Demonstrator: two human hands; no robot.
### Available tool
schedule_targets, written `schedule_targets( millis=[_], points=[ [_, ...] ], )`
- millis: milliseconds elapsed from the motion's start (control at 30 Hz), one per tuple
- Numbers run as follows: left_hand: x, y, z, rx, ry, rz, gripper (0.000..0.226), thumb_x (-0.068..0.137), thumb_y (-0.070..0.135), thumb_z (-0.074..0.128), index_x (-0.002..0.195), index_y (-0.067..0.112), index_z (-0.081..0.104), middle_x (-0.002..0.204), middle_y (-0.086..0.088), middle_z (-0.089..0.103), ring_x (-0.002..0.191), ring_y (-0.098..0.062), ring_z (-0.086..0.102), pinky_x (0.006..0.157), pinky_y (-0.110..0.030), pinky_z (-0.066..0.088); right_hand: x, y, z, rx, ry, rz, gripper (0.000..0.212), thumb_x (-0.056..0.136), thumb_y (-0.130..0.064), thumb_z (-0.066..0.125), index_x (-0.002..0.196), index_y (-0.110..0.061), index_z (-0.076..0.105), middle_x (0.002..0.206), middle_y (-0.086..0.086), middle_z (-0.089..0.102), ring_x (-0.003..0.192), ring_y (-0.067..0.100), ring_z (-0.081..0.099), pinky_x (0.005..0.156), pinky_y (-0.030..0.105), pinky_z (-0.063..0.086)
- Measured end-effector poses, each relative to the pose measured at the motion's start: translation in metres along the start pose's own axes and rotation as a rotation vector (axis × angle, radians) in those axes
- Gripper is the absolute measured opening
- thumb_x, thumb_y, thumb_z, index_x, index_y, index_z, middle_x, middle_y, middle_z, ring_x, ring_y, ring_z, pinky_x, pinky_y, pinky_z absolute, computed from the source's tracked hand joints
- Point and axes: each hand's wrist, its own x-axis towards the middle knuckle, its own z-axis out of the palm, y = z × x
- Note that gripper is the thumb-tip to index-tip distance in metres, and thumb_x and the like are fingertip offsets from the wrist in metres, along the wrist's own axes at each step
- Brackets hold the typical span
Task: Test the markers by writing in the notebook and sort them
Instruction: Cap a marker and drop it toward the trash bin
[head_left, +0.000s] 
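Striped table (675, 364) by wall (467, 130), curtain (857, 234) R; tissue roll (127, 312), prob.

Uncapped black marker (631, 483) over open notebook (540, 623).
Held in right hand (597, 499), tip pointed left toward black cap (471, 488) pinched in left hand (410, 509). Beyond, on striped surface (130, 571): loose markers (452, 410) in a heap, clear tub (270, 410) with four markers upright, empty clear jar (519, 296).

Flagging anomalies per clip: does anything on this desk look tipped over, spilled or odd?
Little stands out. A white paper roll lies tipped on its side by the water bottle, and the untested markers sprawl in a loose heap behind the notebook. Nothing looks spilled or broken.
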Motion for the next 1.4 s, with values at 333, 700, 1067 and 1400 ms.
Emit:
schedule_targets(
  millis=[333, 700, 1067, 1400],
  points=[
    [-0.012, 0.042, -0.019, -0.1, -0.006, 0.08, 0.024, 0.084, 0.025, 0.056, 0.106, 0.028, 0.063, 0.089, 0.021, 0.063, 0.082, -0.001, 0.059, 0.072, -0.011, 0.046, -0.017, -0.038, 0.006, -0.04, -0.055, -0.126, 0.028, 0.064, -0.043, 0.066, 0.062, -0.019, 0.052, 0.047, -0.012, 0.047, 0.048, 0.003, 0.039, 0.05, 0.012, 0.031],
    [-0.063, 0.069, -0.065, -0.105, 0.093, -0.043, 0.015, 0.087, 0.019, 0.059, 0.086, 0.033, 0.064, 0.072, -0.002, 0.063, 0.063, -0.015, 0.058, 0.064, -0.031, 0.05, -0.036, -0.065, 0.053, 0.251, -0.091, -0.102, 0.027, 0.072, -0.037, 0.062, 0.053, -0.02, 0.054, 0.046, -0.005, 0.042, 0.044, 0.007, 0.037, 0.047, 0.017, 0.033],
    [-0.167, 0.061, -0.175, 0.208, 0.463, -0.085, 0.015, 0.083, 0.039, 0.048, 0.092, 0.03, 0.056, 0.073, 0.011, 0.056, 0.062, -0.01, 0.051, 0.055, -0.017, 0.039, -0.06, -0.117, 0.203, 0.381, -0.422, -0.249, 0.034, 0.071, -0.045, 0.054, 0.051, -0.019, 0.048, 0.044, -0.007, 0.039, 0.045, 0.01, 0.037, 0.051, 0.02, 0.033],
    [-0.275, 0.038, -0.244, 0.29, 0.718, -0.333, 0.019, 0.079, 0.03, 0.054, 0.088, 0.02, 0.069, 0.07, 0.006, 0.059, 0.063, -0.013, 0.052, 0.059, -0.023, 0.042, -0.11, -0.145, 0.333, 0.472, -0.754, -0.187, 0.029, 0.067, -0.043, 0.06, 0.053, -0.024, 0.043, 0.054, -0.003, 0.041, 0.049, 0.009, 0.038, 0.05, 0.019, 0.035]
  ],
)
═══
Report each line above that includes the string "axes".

- Measured end-effector poses, each relative to the pose measured at the motion's start: translation in metres along the start pose's own axes and rotation as a rotation vector (axis × angle, radians) in those axes
- Point and axes: each hand's wrist, its own x-axis towards the middle knuckle, its own z-axis out of the palm, y = z × x
- Note that gripper is the thumb-tip to index-tip distance in metres, and thumb_x and the like are fingertip offsets from the wrist in metres, along the wrist's own axes at each step

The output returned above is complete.